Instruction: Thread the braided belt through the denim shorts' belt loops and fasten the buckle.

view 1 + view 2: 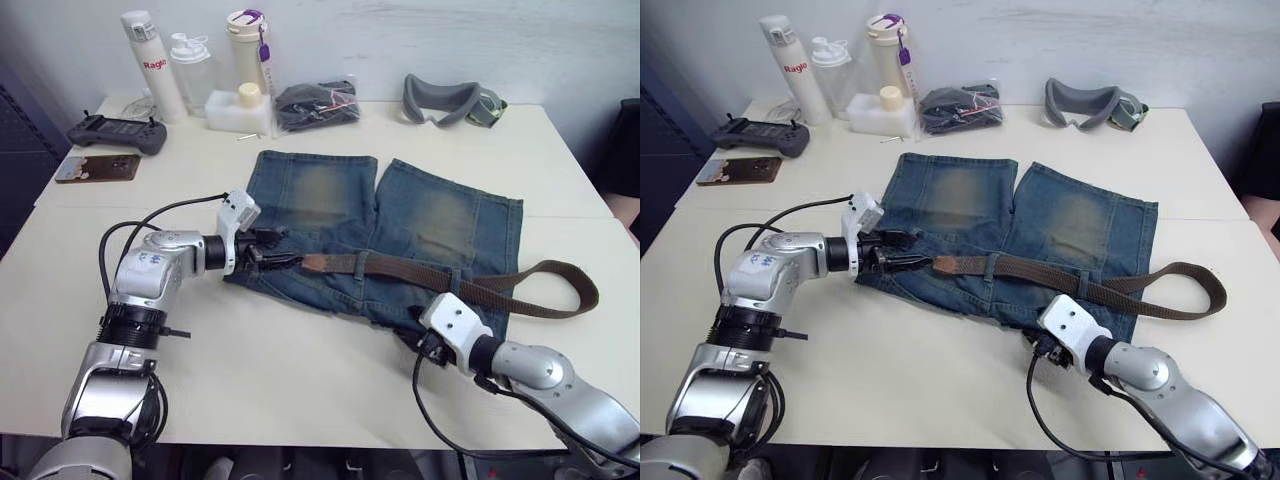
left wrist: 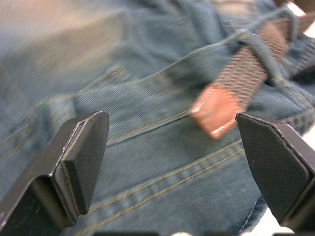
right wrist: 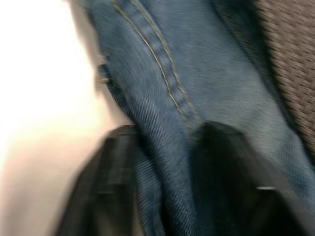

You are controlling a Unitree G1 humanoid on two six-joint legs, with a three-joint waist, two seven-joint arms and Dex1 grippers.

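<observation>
The faded denim shorts [image 1: 400, 225] lie flat on the table, waistband toward me. The braided belt [image 1: 400, 268] runs along the waistband under a belt loop [image 1: 362, 262] and curls off the shorts' right side [image 1: 580, 290]. Its tan leather tip [image 2: 214, 110] lies just ahead of my left gripper [image 1: 288, 250], which is open, with its pads [image 2: 83, 157] standing wide over the denim. My right gripper [image 1: 422, 342] is at the waistband's near right edge, shut on a fold of denim [image 3: 162, 162]. The buckle is hidden.
Along the table's far edge stand three bottles [image 1: 195, 70] and a white container [image 1: 240, 108], with a dark bundle in clear plastic [image 1: 315, 103] and grey goggles [image 1: 450, 100]. At the far left lie a black controller [image 1: 118, 133] and a phone [image 1: 97, 167].
</observation>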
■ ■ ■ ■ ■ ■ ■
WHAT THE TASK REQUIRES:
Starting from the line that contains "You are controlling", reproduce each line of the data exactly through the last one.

OUTPUT FOR THIS EXERCISE:
You are controlling a Unitree G1 humanoid on two six-joint legs, with a three-joint waist, two seven-joint arms and Dex1 grippers.

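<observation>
The faded denim shorts [image 1: 400, 225] lie flat on the table, waistband toward me. The braided belt [image 1: 400, 268] runs along the waistband under a belt loop [image 1: 362, 262] and curls off the shorts' right side [image 1: 580, 290]. Its tan leather tip [image 2: 214, 110] lies just ahead of my left gripper [image 1: 288, 250], which is open, with its pads [image 2: 83, 157] standing wide over the denim. My right gripper [image 1: 422, 342] is at the waistband's near right edge, shut on a fold of denim [image 3: 162, 162]. The buckle is hidden.
Along the table's far edge stand three bottles [image 1: 195, 70] and a white container [image 1: 240, 108], with a dark bundle in clear plastic [image 1: 315, 103] and grey goggles [image 1: 450, 100]. At the far left lie a black controller [image 1: 118, 133] and a phone [image 1: 97, 167].
</observation>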

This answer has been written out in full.